**Exercise goal:** In the records below, begin at the line that has "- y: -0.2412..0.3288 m" and stop after the line that has "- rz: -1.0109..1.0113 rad"; quote those lines verbatim and nothing more.

**Study material:**
━━━━
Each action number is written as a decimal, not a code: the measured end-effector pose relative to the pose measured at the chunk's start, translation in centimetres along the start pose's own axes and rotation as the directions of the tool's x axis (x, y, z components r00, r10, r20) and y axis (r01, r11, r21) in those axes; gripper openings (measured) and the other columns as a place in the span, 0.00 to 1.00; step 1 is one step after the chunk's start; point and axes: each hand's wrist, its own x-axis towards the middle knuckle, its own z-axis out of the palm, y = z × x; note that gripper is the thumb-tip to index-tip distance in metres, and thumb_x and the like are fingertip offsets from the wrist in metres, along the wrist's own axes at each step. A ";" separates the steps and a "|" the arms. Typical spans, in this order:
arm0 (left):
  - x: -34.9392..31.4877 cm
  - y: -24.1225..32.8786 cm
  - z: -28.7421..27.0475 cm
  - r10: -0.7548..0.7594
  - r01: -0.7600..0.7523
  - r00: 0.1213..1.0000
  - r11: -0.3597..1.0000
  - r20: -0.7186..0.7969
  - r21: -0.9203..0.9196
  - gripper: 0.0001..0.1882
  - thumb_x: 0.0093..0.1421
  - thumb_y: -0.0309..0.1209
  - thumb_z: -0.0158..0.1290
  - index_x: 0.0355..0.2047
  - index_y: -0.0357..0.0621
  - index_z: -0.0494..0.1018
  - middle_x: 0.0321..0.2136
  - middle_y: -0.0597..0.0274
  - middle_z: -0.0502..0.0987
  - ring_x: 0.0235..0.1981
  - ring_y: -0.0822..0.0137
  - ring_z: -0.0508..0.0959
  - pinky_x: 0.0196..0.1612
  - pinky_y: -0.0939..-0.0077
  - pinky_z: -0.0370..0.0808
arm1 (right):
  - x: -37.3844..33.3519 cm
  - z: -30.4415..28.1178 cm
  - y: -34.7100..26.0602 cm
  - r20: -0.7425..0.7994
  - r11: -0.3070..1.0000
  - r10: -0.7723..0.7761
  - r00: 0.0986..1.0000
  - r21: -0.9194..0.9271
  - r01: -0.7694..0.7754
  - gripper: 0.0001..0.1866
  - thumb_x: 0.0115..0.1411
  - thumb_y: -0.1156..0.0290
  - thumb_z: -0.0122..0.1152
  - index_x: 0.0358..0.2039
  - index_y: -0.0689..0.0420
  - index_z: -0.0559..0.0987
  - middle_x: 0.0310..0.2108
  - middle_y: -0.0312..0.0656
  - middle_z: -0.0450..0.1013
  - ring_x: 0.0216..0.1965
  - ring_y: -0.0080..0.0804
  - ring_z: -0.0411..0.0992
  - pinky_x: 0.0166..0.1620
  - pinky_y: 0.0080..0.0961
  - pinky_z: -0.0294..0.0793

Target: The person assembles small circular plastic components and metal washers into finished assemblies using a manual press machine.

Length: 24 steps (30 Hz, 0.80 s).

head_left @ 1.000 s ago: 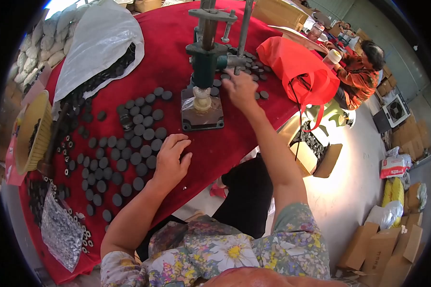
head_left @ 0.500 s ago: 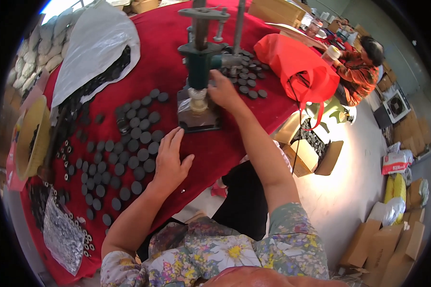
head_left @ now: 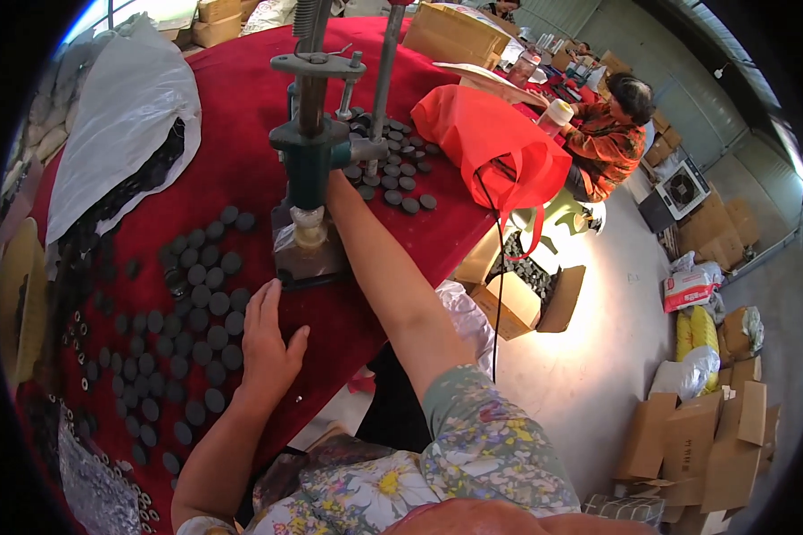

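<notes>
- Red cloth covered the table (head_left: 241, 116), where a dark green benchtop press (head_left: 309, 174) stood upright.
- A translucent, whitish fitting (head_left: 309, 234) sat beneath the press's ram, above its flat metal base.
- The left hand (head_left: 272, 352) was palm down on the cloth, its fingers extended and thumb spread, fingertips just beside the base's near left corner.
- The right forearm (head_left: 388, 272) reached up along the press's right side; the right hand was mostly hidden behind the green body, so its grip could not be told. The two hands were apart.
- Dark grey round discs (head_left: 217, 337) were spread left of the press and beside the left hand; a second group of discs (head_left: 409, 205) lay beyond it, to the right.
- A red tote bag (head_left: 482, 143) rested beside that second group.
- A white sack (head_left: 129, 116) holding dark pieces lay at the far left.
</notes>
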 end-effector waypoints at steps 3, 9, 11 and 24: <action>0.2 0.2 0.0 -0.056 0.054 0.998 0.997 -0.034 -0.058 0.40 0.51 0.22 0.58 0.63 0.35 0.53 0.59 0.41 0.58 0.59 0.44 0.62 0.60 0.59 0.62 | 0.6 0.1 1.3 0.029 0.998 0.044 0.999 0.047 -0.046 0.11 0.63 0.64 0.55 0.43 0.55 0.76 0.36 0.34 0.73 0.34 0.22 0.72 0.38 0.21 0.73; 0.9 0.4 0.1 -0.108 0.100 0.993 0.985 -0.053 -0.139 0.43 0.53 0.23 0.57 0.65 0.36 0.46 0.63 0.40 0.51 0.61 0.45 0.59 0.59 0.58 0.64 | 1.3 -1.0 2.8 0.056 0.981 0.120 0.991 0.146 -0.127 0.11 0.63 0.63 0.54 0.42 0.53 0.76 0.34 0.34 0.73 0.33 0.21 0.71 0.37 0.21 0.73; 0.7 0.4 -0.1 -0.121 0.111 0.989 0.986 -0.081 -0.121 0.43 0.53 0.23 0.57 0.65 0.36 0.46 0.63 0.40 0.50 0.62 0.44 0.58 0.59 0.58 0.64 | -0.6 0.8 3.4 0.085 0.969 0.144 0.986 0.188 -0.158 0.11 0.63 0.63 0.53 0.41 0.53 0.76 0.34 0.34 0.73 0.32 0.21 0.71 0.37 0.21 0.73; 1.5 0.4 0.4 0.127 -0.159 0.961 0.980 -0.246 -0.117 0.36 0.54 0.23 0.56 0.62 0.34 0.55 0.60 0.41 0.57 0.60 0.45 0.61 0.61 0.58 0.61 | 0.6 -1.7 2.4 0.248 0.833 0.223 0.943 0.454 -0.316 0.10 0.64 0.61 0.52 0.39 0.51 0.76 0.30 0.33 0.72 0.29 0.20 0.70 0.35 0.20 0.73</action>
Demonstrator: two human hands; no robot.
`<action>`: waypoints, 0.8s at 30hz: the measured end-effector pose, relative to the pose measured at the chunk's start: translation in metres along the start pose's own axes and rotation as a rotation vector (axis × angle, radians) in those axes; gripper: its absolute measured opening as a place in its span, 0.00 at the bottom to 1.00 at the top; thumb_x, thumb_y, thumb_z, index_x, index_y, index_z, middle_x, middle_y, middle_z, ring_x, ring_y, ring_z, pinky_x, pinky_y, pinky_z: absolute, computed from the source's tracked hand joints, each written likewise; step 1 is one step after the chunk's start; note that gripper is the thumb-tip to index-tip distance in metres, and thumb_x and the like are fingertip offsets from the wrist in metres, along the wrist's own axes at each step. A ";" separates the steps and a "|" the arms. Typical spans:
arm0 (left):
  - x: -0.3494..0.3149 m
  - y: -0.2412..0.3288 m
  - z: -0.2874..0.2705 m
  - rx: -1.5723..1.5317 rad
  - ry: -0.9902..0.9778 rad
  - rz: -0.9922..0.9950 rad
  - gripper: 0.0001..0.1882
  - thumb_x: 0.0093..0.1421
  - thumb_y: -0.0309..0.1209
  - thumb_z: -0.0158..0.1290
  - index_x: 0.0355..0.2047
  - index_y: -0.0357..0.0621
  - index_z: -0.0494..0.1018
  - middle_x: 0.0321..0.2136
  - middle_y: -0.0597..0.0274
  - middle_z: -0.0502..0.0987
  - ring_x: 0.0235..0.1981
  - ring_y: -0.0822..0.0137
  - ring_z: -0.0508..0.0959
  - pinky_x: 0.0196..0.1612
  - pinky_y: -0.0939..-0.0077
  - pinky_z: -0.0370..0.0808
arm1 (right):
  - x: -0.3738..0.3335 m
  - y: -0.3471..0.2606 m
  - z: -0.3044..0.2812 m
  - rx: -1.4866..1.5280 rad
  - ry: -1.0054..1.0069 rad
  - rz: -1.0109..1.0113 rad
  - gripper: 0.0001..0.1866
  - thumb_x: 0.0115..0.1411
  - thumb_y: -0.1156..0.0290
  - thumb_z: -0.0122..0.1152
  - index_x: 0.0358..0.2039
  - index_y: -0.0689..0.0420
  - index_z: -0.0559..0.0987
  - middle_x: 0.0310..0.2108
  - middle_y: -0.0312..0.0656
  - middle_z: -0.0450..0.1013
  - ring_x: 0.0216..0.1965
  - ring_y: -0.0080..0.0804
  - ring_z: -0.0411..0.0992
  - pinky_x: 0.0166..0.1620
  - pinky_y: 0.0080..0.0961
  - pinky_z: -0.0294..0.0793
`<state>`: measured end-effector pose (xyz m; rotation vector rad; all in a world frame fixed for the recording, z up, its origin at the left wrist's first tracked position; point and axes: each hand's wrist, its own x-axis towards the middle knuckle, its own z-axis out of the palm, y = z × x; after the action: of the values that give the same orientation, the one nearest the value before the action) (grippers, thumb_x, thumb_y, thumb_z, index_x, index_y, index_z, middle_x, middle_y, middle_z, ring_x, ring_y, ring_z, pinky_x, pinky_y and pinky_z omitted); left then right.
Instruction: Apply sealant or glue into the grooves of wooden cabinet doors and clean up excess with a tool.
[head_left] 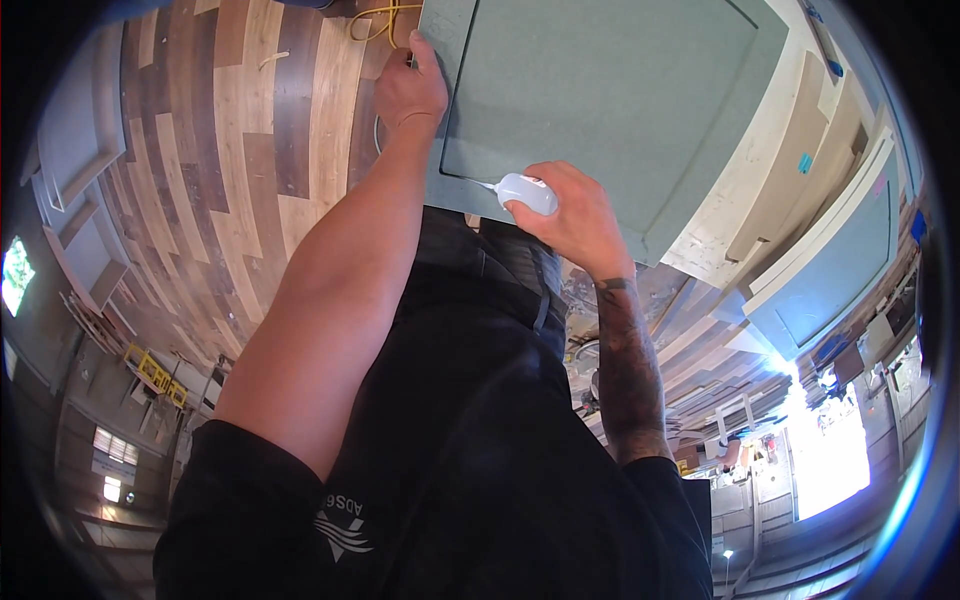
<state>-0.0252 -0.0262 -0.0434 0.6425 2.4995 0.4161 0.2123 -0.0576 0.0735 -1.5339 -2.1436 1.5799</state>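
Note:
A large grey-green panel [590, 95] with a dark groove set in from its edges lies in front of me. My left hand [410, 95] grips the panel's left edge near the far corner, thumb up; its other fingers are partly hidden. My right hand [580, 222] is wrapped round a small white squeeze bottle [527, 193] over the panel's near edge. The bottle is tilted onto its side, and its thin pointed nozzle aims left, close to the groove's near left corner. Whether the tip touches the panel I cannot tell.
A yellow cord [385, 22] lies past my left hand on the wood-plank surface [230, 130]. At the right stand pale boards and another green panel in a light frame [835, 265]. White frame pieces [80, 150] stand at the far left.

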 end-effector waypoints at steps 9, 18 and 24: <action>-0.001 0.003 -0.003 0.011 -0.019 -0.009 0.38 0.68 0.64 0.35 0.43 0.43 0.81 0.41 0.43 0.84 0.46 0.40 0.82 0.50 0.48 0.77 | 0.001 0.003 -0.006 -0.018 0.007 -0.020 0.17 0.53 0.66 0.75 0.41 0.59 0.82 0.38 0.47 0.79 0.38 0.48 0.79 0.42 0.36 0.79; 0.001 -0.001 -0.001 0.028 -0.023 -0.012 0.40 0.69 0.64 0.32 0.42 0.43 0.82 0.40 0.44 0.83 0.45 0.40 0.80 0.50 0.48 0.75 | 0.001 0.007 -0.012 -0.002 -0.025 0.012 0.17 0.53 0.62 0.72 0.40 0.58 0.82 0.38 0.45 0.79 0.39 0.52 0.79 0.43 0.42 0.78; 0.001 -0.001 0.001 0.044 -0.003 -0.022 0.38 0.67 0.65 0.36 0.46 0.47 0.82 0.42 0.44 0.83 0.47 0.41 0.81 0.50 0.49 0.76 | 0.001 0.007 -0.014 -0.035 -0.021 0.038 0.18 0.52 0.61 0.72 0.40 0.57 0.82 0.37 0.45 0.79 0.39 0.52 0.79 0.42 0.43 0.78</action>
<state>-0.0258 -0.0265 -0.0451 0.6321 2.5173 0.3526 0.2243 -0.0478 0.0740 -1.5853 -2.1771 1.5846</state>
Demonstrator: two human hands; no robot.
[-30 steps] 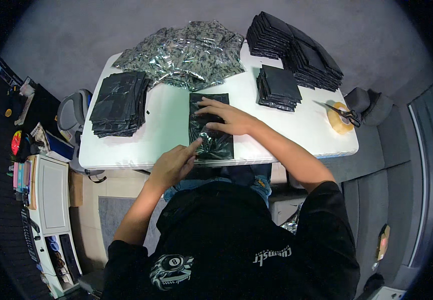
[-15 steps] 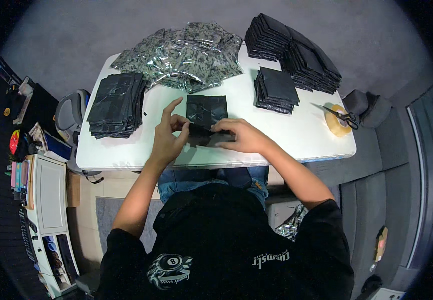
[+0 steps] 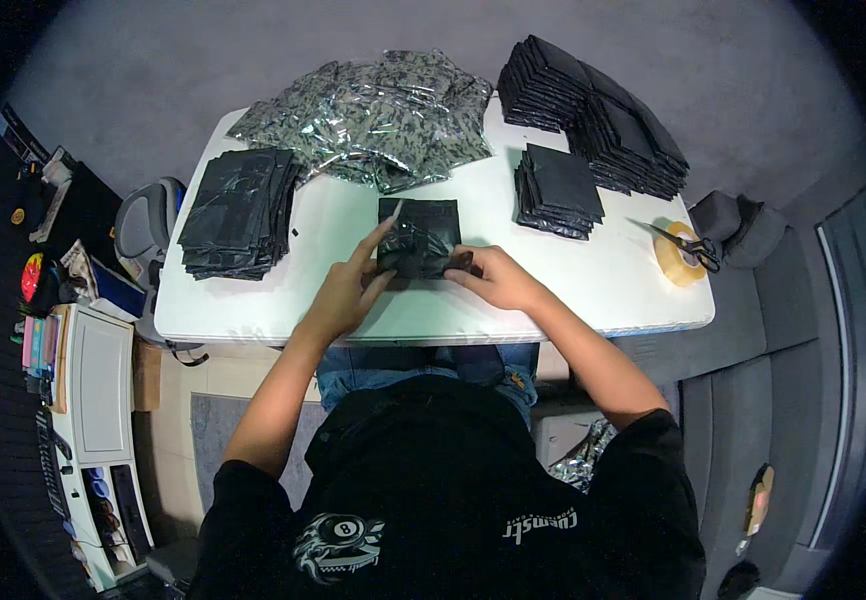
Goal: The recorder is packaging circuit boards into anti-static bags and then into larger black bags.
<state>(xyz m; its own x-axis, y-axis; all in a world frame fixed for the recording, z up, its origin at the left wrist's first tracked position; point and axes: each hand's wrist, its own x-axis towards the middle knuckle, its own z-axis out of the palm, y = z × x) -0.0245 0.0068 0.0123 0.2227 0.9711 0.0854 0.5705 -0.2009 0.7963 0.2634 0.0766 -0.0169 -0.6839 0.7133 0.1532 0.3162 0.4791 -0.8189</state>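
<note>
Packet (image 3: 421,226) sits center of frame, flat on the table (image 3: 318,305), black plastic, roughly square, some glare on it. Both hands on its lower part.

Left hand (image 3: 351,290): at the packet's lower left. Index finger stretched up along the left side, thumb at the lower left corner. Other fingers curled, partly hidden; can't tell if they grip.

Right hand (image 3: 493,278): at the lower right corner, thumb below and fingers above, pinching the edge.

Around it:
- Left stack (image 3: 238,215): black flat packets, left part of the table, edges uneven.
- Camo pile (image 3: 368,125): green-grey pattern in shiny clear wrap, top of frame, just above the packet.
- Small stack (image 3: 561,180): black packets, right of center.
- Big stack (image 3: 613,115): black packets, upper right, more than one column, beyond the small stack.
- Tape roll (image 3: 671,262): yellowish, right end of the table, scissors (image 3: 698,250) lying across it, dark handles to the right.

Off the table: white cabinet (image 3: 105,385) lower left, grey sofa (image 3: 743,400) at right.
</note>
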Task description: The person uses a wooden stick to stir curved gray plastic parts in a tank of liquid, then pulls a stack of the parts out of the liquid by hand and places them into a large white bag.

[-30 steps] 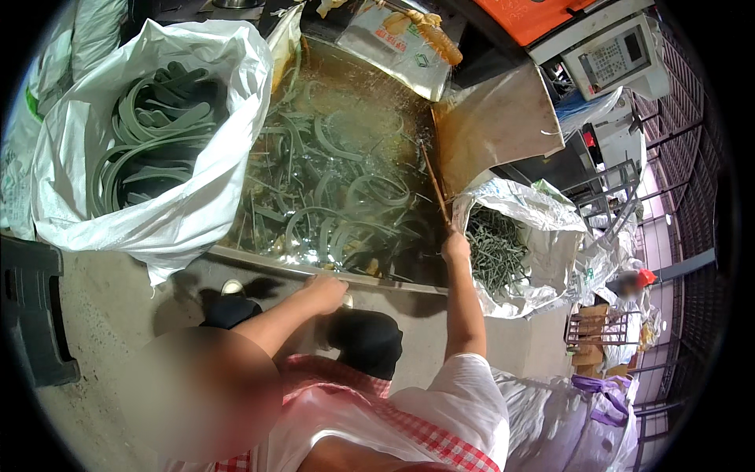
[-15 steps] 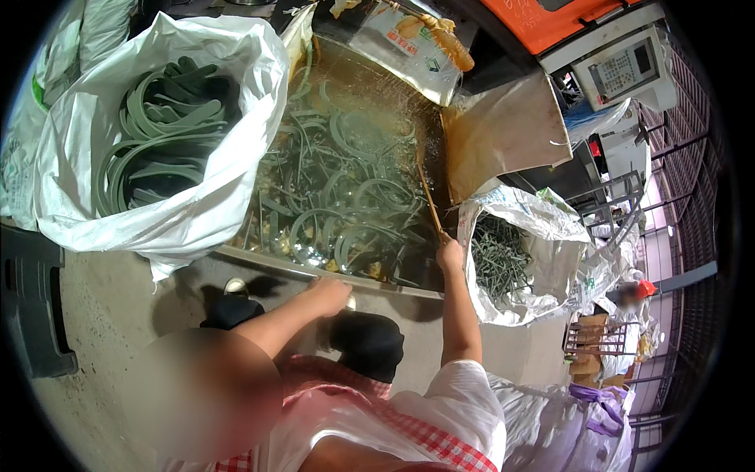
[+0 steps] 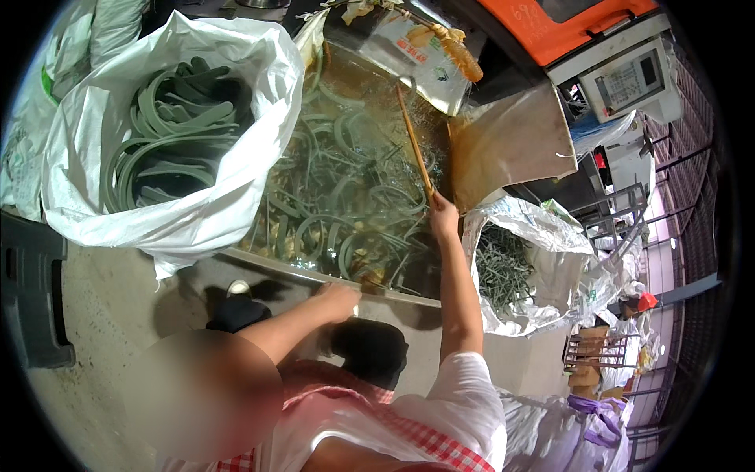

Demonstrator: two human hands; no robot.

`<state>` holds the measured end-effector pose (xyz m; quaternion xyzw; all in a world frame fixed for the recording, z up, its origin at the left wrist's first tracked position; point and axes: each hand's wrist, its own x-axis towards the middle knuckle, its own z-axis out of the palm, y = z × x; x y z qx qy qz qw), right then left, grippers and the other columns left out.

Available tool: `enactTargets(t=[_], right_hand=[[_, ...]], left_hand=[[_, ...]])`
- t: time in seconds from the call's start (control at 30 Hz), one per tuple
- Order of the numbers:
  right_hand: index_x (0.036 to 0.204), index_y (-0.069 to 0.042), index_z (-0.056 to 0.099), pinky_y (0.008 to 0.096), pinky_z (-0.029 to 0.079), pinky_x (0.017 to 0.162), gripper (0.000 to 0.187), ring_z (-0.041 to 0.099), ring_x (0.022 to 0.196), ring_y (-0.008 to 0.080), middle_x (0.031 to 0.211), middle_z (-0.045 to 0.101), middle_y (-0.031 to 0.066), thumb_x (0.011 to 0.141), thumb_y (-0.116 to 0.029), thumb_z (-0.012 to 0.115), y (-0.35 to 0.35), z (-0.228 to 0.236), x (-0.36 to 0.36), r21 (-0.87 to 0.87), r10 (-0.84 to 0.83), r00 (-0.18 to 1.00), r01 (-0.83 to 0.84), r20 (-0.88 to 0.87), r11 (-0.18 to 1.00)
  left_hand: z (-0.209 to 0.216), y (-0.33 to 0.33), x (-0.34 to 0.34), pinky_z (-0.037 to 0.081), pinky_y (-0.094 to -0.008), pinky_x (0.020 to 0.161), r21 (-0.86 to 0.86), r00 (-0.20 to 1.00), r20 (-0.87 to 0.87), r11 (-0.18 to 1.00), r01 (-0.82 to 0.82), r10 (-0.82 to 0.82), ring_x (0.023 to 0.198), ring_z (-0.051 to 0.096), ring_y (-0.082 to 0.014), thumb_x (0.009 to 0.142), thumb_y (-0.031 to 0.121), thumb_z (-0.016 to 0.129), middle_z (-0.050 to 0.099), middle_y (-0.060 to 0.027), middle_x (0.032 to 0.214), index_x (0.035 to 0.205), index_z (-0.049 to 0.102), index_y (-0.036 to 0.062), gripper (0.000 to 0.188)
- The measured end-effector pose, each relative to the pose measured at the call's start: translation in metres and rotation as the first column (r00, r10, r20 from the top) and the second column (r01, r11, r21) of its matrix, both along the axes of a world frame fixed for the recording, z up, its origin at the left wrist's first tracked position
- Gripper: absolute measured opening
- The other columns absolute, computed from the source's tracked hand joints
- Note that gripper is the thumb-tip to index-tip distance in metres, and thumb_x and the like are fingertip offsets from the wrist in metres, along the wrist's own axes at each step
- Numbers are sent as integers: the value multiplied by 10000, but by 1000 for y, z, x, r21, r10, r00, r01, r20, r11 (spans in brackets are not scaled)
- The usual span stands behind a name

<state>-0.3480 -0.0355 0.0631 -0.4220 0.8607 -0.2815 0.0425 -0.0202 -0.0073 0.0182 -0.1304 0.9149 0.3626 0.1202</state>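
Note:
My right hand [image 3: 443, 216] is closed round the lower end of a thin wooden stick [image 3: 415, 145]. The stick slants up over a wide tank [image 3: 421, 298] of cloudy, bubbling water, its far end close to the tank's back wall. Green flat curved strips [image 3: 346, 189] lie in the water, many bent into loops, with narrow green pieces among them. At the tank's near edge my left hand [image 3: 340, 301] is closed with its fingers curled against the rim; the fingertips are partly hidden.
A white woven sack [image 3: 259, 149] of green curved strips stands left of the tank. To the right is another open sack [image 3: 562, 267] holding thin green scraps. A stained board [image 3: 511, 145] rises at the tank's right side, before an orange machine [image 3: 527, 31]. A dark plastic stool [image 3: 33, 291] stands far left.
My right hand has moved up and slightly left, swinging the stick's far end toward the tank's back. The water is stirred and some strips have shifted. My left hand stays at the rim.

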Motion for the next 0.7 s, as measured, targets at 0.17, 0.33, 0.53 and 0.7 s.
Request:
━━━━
**Task output:**
  - y: -0.2412..0.3288 m
  - z: -0.2874..0.2705 m
  - rx: -1.5723..1.5317 rad
  - ry: -0.9902..0.9778 rad
  - rz: -0.9922..0.9950 rad
  - gripper: 0.0001..0.1882
  - thumb_x: 0.0093..0.1421
  - thumb_y: -0.0309..0.1209
  - thumb_z: -0.0158..0.1290
  - index_x: 0.0355..0.2047
  - index_y: -0.0357..0.0621
  - index_z: -0.0494..0.1018
  - middle_x: 0.0321..0.2136
  - middle_y: -0.0597..0.0274
  - middle_z: -0.0502..0.0987
  - ring_x: 0.0235..0.1981
  - ring_y: -0.0822..0.0137
  - ring_z: -0.0508..0.0959
  - pinky_x: 0.0196..0.1612
  - pinky_y: -0.0939..-0.0077
  - pinky_z: -0.0370..0.0808
arm1 (right):
  - x: -0.3738..0.3335 m
  - y: -0.3471..0.2606 m
  - z: -0.3044..0.2812 m
  - rx: -1.4866..1.5280 rad
  - ry: -1.0054..1.0069 rad
  - rz: -1.0109..1.0113 rad

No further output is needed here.